> **PROBLEM DESCRIPTION**
The expected output is every line of the data exactly as shown, minus the images.

____

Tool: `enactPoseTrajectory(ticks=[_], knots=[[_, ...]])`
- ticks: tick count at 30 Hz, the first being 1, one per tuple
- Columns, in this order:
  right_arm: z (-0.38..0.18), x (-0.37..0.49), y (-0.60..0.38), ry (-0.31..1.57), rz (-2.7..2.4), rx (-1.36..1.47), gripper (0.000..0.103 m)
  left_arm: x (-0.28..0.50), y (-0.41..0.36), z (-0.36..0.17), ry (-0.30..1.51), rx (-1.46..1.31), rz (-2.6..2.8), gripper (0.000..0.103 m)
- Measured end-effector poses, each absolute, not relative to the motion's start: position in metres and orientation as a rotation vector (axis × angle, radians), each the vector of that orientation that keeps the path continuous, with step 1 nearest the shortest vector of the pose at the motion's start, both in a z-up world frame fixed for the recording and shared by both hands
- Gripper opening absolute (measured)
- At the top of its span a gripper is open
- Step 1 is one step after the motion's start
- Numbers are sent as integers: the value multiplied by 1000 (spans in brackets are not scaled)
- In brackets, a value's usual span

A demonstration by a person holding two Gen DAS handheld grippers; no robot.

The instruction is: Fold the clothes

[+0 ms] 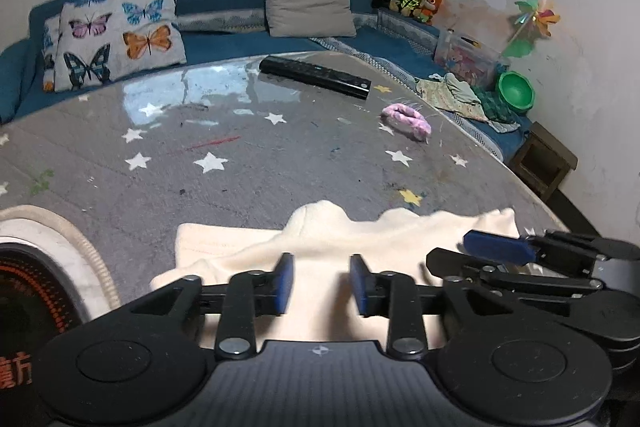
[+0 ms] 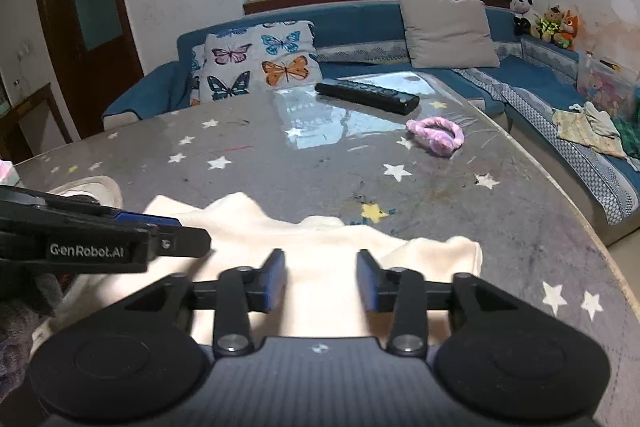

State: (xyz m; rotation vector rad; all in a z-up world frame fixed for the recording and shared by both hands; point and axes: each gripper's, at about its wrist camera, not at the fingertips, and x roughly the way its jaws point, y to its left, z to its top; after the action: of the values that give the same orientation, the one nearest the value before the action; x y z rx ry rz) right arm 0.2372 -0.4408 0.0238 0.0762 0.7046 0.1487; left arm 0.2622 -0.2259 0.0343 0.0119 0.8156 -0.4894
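A cream garment [image 1: 320, 247] lies rumpled on the near part of the grey star-patterned table [image 1: 240, 147]; it also shows in the right wrist view [image 2: 328, 247]. My left gripper [image 1: 322, 283] hovers over its near part, jaws apart with nothing between them. My right gripper [image 2: 322, 281] is also open and empty over the cloth. The right gripper shows from the side at the right of the left wrist view [image 1: 500, 247], and the left gripper at the left of the right wrist view [image 2: 152, 227].
A black remote [image 1: 314, 77] and a pink fuzzy headband [image 1: 406, 121] lie farther back on the table. A round heater [image 1: 36, 287] sits at the near left. A blue sofa [image 2: 360, 23] with cushions, toys and loose clothes [image 2: 588, 127] runs behind and to the right.
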Motion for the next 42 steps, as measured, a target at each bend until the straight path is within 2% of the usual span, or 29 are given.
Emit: enactPoseTrajectory(ticks=[10,16,21,23,31,33,35,39,41,42], knots=[[21,176,-435,700,120,28,51,208,-210,34,803,67,-489,53],[14,142,-447,700,71,59,53,182,-196,22,798,71,-475,57],[14,127,-454,695,54,73,53,169,-194,24,773,90,-481,59],[20,124,-455,671,60,84,55,164,-192,27,764,81,-489,67],[18,131,-441,663,78,74,60,145,-179,26,747,82,-475,73],[21,133,-434,648,91,69,63,140,-173,27,737,80,-468,77],[21,137,-427,638,102,57,63,135,-168,29,722,78,-462,88],[10,149,-411,682,103,-6,64,129,-156,32,697,69,-450,97],[3,148,-404,678,93,-68,66,127,-150,34,688,53,-446,103],[1,146,-401,674,87,-93,69,126,-147,35,678,42,-446,103]])
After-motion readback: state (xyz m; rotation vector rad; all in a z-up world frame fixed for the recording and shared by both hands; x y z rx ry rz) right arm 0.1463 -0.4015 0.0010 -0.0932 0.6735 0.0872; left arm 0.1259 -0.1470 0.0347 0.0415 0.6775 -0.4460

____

> **TASK SOLUTION**
Tool: `enactPoseTrajectory(ticks=[_], knots=[[_, ...]])`
- ticks: tick count at 30 Hz, the first being 1, one per tuple
- Columns, in this order:
  right_arm: z (-0.38..0.18), x (-0.37..0.49), y (-0.60..0.38), ry (-0.31..1.57), rz (-2.7..2.4), rx (-1.36..1.47), gripper (0.000..0.103 m)
  left_arm: x (-0.28..0.50), y (-0.41..0.36), z (-0.36..0.17), ry (-0.30..1.51), rx (-1.46..1.31), rz (-2.6..2.8), gripper (0.000..0.103 m)
- Measured end-effector poses, each absolute, not relative to the motion's start: position in metres and orientation as a rotation vector (axis × angle, radians), each the vector of that orientation that keeps the path continuous, with step 1 nearest the shortest vector of the pose at the motion's start, both in a z-up world frame fixed for the recording and shared by both hands
- Gripper opening absolute (measured)
- At the top of its span a gripper is open
- Step 1 is one step after the motion's start
- Numbers are sent as integers: the value multiplied by 1000 (spans in brackets are not scaled)
- In brackets, a value's usual span

A demonstration by a person holding two Gen DAS handheld grippers; no robot.

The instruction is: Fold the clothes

[+0 ms] 
[+0 ms] 

State: (xyz m; rotation vector rad; all in a z-up world frame fixed for the recording and shared by both hands; point and axes: each gripper's, at about its wrist camera, not at the fingertips, and x roughly the way its jaws point, y to its left, z to its top; after the action: of the values that give the same orientation, the one nearest the value before the action; x y z rx ry rz) right arm 0.2372 -0.4408 0.0238 0.0762 0.7046 0.1487; left arm 0.2622 -0.2259 0.0343 0.0119 0.8156 -0.4894
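A cream garment [image 1: 320, 247] lies rumpled on the near part of the grey star-patterned table [image 1: 240, 147]; it also shows in the right wrist view [image 2: 328, 247]. My left gripper [image 1: 322, 283] hovers over its near part, jaws apart with nothing between them. My right gripper [image 2: 322, 281] is also open and empty over the cloth. The right gripper shows from the side at the right of the left wrist view [image 1: 500, 247], and the left gripper at the left of the right wrist view [image 2: 152, 227].
A black remote [image 1: 314, 77] and a pink fuzzy headband [image 1: 406, 121] lie farther back on the table. A round heater [image 1: 36, 287] sits at the near left. A blue sofa [image 2: 360, 23] with cushions, toys and loose clothes [image 2: 588, 127] runs behind and to the right.
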Motion for the next 42 steps, as measured, a target at each bend until the straight path is within 2% of the usual span, or 29 are given.
Emit: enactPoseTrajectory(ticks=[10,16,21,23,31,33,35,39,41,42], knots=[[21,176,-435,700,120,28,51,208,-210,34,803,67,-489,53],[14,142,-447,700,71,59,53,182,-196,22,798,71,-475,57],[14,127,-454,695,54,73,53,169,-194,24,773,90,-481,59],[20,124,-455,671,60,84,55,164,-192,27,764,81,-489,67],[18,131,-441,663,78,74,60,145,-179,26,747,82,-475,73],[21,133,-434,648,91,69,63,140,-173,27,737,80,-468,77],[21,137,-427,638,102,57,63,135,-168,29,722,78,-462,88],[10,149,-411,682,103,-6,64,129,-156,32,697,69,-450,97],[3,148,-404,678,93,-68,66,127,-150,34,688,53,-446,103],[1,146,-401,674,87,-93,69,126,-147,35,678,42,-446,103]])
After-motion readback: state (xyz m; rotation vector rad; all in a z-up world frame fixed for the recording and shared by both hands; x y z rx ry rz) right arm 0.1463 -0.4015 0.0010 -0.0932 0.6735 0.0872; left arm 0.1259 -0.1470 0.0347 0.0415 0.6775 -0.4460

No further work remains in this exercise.